Apesar de muitos acharem que esse período de blindagem, previsto em lei, é o principal artifício da recuperação judicial, o que pode garantir o sucesso de todo o procedimento ocorre muito antes disso – com a tomada da decisão de se optar pelo pedido de recuperação judicial no
momento correto. A decisão tardia pela adoção do remédio amargo pode afetar negativamente o trabalho de reestruturação.

O sucesso da recuperação judicial, portanto, não pode ser reduzido às garantias legais ou às medidas adotadas ao longo do processo. Muito pelo contrário, a lição aqui fica completamente fora dos livros acadêmicos, o sucesso da recuperação judicial começa pelo momento correto da
tomada da decisão de se ajuizar o pedido.

A antecedência em se iniciar o processo de recuperação judicial se traduz em organização, preparo e efetividade, aumentando-se as alternativas e o poder de negociação da empresa em crise. A demora na tomada da decisão pode resultar no agravamento da situação financeira de tal modo que a recuperação se trona inviável.

O paralelo que se deve ter em mente é o de um paciente em estado terminal. Chegado o momento em que a saúde do paciente já atingiu a fase terminal, infelizmente só é possível adotar-se cuidados paliativos para diminuição dos sofrimentos. A intervenção invasiva e aplicação de remédios agressivos poderão piorar ou encurtar a trajetória de vida desse paciente.

Em outras palavras, a recuperação judicial é tratamento agressivo e adotá-la no momento em que a empresa já atingiu seu estado terminal é a medida errada.

A empresa, em face de todas essas dificuldades, bem como visando assegurar a manutenção do pleno funcionamento de seus sistemas vitais, exige do empresário a adoção de um conjunto de decisões que antecipem suas necessidades futuras – movimentos rápidos, mas cuidadosamente
calculados, realizados com o intento de mitigar eventuais efeitos deletérios da crise corrente.

A realidade socioeconômica de nosso país, lamentavelmente, tem imposto um desafio gigantesco. Empresários, os quais antes não cogitariam pleitear recuperação judicial, se veem diante da necessidade de valer-se desse procedimento para garantir a continuidade das suas
atividades e essa realidade não pode ser ignorada ou protelada.

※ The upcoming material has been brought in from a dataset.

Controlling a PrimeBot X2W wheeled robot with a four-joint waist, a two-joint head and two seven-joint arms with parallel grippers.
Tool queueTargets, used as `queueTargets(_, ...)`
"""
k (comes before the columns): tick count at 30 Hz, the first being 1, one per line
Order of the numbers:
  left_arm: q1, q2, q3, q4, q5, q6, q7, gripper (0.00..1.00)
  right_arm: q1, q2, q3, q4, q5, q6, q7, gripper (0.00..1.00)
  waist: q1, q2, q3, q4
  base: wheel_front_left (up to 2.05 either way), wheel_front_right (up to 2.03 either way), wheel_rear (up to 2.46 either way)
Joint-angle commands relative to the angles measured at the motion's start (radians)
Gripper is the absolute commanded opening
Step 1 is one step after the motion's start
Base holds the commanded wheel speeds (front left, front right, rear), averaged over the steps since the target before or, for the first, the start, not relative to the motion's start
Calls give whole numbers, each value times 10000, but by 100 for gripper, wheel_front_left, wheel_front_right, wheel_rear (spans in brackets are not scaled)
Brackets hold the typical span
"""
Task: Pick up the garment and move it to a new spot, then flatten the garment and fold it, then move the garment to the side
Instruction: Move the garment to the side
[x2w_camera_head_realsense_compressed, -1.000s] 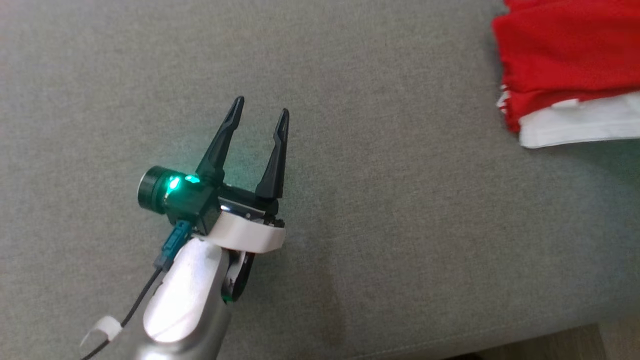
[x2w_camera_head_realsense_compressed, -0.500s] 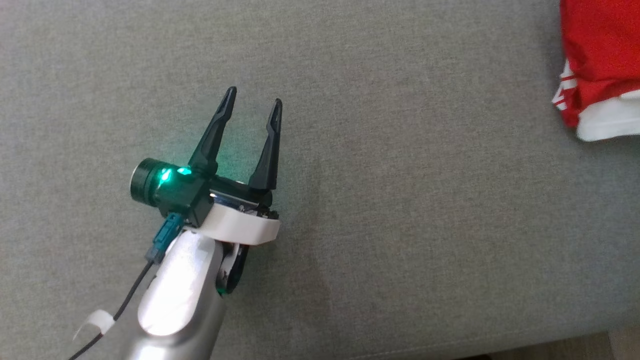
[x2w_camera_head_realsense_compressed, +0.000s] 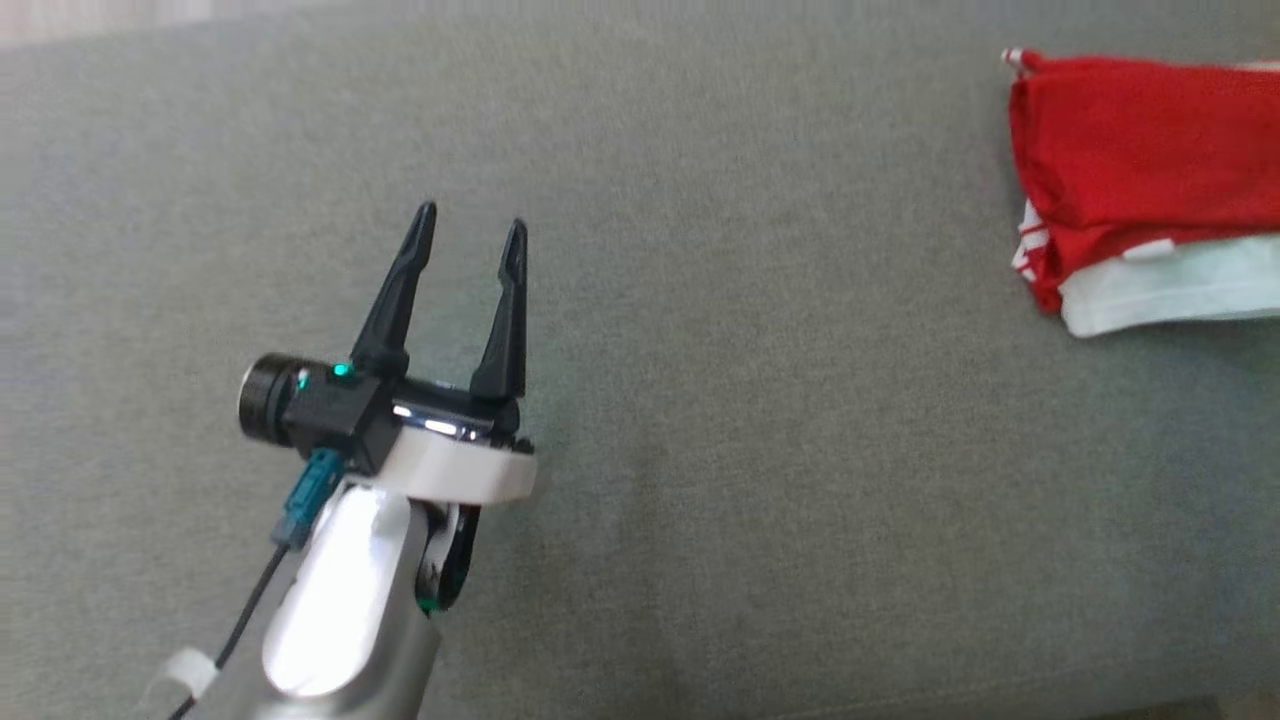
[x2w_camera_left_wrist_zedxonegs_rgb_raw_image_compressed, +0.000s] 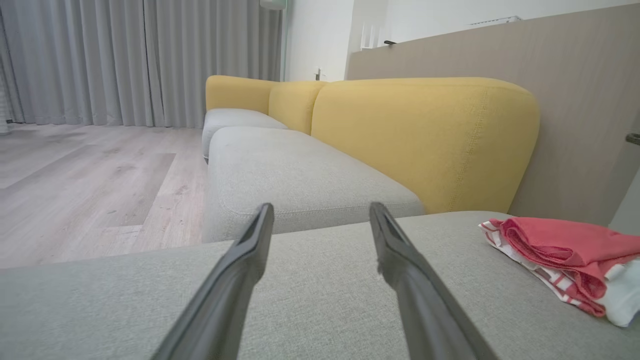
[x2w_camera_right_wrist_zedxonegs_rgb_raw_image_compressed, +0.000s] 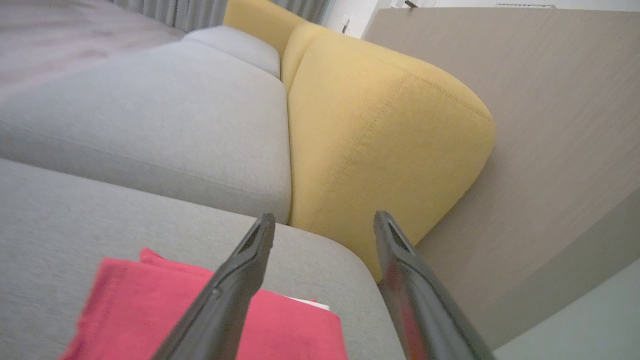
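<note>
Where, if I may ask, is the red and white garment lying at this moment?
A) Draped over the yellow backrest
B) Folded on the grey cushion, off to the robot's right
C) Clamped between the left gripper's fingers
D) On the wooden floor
B: the garment lies folded on the grey cushion at the right of the head view, well apart from the open left gripper, which holds nothing.
</note>
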Motion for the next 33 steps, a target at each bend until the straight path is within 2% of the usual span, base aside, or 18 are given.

Dentro de todo contexto, entretanto, é sempre muito importante que a recuperação judicial seja realizada sob uma visão ampla de todo o cenário econômico/financeiro/legal do empresário e da empresa, sempre amparada por profissionais capacitados, evitando-se, dessa forma, uma
recuperação malfadada que pode vir a se tornar uma falência no futuro.

*Filipe Luis de Paula e Souza, advogado associado ao Instituto Nacional de Recuperação Empresarial (INRE) e coordenador na LBZ Advocacia.